All these facts, the number of which indeed could be increased greatly for other aërobic forms, suffice to establish the fundamental importance of oxygen to the maintenance of irritability of living substance. Oxygen is of greatest importance for a high degree of irritability in all aërobic organisms. All living systems which are characterized by a great capability of activity and evince strong responses under the influence of stimulation, such as the vertebrates and insects, are necessarily aërobic, whereas the living organisms of pronounced anaërobic character, as some bacteria, yeast cells, parasitic organisms, etc., manifest on the average much less capability of activity.

Finally, to briefly summarize the foregoing, the following picture presents itself of disintegration produced by a momentarily acting stimulus. It is immaterial how the stimulus produces an excitating effect in the given case, whether through changes in the ion concentration of the living system, by increase of intramolecular atomic movement or in any other manner, it invariably accelerates the disintegration of the complex molecules concerned in functional metabolism, the nature of which varies in the special cases. In the great majority of instances nitrogen-free organic combinations serve as material for the functional constituent members of metabolic processes.

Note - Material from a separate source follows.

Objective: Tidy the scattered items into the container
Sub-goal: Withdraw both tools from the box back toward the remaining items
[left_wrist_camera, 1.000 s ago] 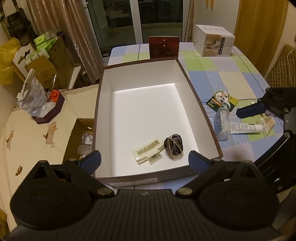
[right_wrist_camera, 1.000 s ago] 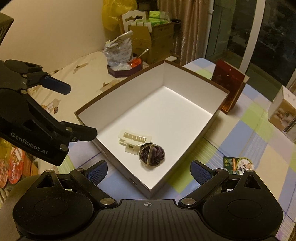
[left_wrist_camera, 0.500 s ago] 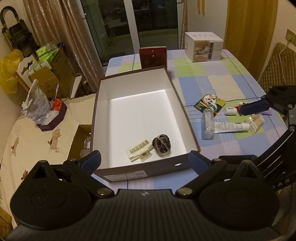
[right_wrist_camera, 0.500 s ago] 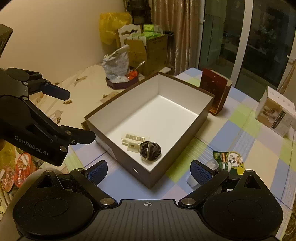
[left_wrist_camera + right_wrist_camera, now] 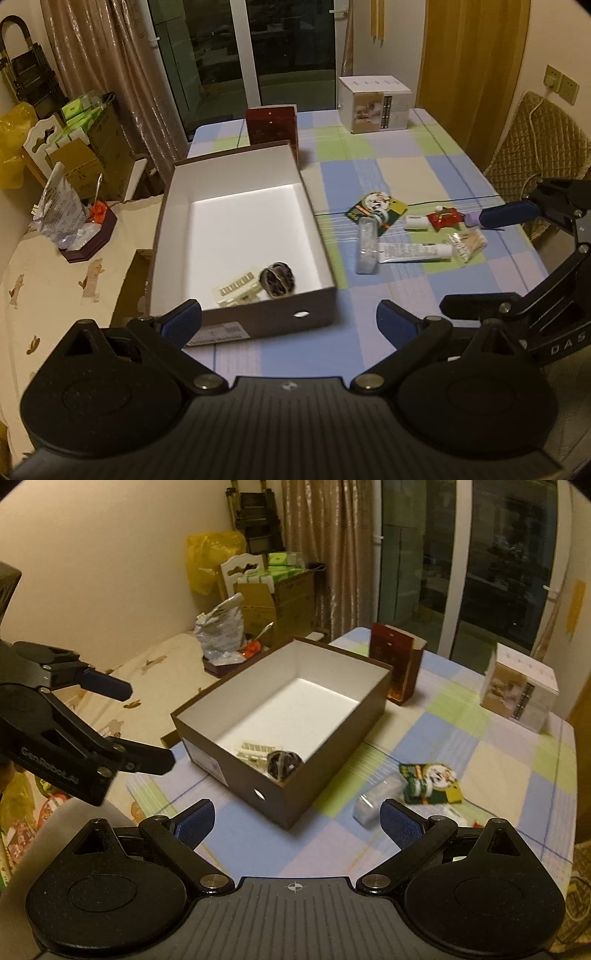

In the anaërobic organisms this decomposition takes place anoxydatively with the coöperation of enzymic processes, and as larger fragments generally result from the disintegration of the complex molecule, the production of energy is accordingly smaller. The disintegration of aërobic organisms, on the other hand, occurs in the form of an oxydative splitting up of the complex molecules into carbon dioxide and water so that the production of energy attains a high value. The details concerning the manner in which the individual stages of this decomposition take place and the interactions by which its end products are reached is at present beyond our knowledge. It would be a mistake to generalize in this connection from the behavior of certain groups of organisms. The assumption that under certain conditions the disintegration occurs in two phases, the splitting up resulting from enzymic action of the complex molecule into larger fragments, followed by an oxydative splitting up of these into carbon dioxide and water, can in no case as yet be justifiably applied to all conditions and all aërobic organisms. This is more or less the impression which we derive of the functional excitation process as seen today.